“More Ding Dongs!”: The President in Movies

Now, since I saw Transformers last week, I’ve been thinking that I should have taken my kid gloves off and roughed it up for all of the crap that it subjected me to, and providing the information that Autobots like to watch. However, I also thought about something else, right from the moment it happened in the movie. On Air Force One, there is a president represented only by his feet up in bed, asking politely in a (presumably) Texan drawl for some Ding Dongs.

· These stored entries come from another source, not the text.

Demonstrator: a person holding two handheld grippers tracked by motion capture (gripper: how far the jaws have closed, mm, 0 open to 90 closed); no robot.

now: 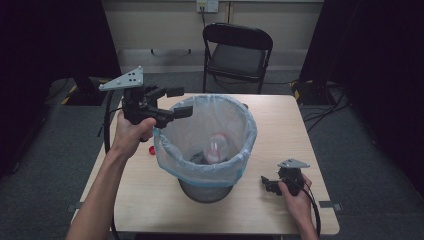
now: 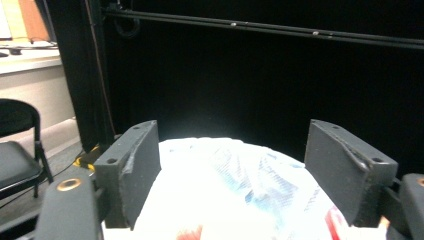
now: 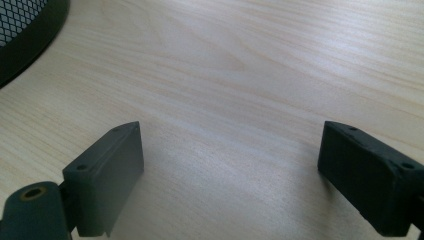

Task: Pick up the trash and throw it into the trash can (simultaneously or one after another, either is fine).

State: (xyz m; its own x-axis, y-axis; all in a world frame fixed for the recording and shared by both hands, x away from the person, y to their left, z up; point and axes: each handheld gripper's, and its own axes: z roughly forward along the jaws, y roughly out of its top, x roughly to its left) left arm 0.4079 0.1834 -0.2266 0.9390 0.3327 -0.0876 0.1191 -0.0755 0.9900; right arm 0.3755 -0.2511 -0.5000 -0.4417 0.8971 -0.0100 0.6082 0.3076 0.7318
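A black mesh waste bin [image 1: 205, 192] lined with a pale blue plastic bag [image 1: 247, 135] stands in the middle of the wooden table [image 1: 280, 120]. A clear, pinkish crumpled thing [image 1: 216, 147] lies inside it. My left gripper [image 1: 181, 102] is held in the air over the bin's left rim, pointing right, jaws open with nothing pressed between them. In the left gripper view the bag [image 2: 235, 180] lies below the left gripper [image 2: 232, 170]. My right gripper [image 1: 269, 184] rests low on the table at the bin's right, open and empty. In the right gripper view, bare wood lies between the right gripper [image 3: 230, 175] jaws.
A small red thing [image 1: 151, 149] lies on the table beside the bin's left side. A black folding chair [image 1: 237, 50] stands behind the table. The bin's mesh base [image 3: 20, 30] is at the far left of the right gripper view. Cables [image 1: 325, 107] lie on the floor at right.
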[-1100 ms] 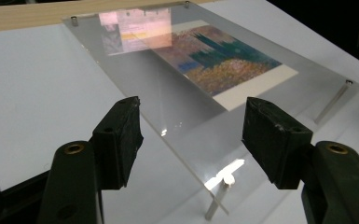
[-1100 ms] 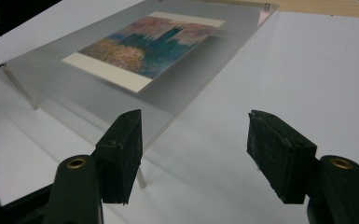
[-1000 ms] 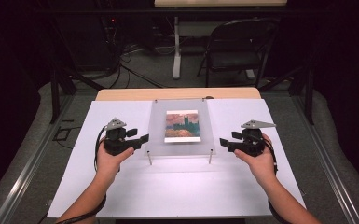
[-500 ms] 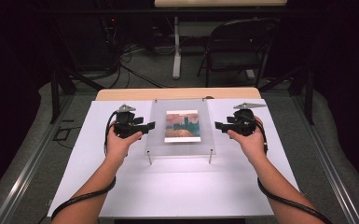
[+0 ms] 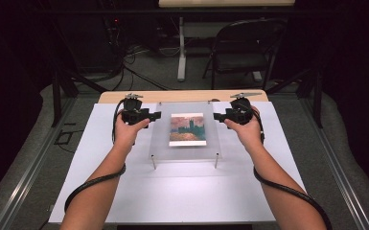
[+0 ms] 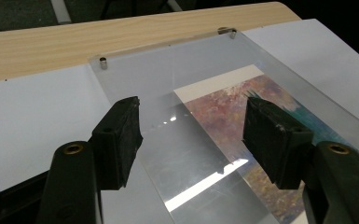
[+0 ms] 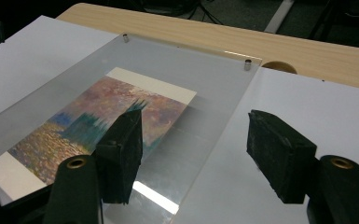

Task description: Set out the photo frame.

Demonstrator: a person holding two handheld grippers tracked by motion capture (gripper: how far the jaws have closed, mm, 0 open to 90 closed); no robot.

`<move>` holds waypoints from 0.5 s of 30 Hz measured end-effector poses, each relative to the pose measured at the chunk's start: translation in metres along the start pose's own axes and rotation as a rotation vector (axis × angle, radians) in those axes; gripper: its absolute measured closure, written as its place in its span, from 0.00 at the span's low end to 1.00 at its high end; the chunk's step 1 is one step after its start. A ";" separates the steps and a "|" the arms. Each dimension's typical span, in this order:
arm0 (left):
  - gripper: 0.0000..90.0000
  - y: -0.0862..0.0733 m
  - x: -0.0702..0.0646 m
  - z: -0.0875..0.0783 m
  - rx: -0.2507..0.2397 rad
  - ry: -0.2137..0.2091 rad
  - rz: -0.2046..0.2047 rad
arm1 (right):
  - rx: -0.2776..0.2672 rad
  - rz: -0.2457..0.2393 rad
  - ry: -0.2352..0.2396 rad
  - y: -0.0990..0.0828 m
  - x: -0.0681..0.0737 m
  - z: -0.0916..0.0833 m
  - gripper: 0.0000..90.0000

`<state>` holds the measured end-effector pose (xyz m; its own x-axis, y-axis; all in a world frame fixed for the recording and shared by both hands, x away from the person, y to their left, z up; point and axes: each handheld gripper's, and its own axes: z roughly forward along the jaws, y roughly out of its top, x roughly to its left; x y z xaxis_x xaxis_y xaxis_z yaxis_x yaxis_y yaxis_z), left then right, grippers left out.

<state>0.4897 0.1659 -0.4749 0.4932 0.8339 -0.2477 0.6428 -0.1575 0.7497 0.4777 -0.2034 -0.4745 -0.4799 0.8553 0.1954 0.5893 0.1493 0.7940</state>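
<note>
- White paper-covered table, no legible writing.
- Clear acrylic frame on metal standoffs holds painted postcard.
- Left gripper spread, empty, beside frame edge.
- Right gripper spread, empty.

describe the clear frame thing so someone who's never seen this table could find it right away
Start at the white sheet that covers most of the wooden table. In its middle, toward the far edge, lies a clear plastic panel raised on small metal pegs at its corners, between the two hand-held grippers. It alone is see-through, with a colourful painted picture in it.
</note>
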 end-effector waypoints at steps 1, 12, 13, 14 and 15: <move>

It made me wonder: there’s going to be a new President of the United States next year. How is he (or even she) going be represented in films? I’m not talking about a hero president like Bill Pullman, a romantic president like Michael Douglas, a fisticuffular president like Harrison Ford, or a fantasy president like Martin Sheen. I’m talking about a not very subtle cipher president, representing whoever is in office, like the lothario, imperialist bully Billy Bob Thornton played in Love Actually:

I would also be talking about Dennis Quaid in American Dreamz (coincidentally also starring Hugh Grant) but seriously, screw that movie.

I can imagine that the new president might take some sorting; there could be a few problems, like the one that I’ve imagined here, playing on conservative fears about a certain potential president’s “dangerous” name, at a test screening for a movie that otherwise has precisely nothing to do with politics, flying or the state of the nation:

INTERIOR: Air Force One, Cockpit. Pilots JACKSON and CRUISE are attending to the controls.
SFX: Knock at door.

JACKSON: Enter.

President SADDAM BIN BLACKMAN enters the cockpit.

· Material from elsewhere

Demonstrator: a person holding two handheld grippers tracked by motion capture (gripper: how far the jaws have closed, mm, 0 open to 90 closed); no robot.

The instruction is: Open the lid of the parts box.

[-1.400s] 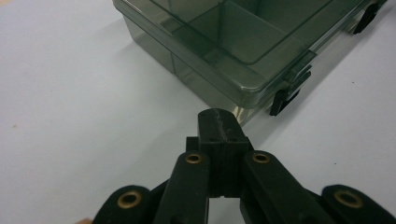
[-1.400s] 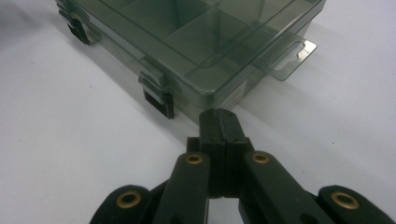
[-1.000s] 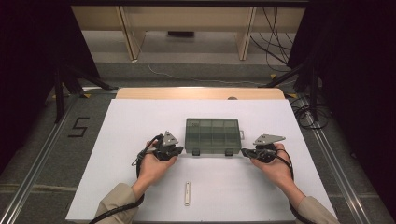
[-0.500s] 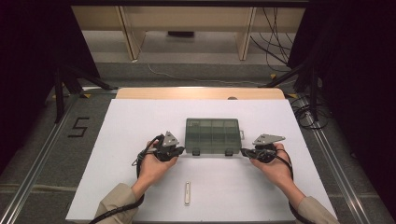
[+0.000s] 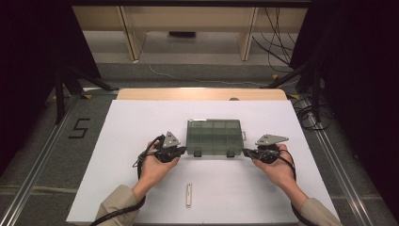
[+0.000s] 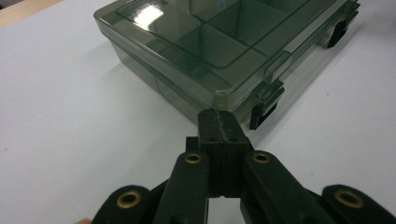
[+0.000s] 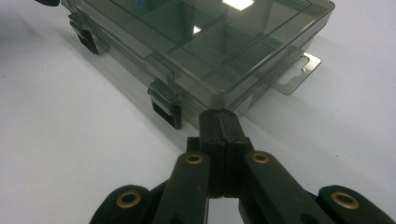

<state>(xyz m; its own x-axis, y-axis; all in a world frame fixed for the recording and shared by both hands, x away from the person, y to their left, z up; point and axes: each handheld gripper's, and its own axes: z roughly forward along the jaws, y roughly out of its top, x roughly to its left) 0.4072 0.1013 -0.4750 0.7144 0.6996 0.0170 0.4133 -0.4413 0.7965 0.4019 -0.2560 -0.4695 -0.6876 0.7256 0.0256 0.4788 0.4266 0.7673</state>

CRUISE: Mister President! What can we do for you, sir?
BLACKMAN: Hi boys, where are we going?
JACKSON: We’re enroute to Boston, Mister President.
BLACKMAN: You think we can take a detour into the Empire State Building?

At this point, the audience boos. “Too soon!” says one. “NEVER FORGET!” shouts another. The rabble rises, and they look as if they’re about to start a full fledged riot. The director, seeing the situation, runs out in front of the screen and extends his arms. He quells the audience with a mere two words:

“… The Aristocrats!”

Okay, that example is just silly, but I am curious to see what analogous presidents we’ll be gifted with over the next few years. Will any of them be as ripe for parody as George W. Bush turned out to be?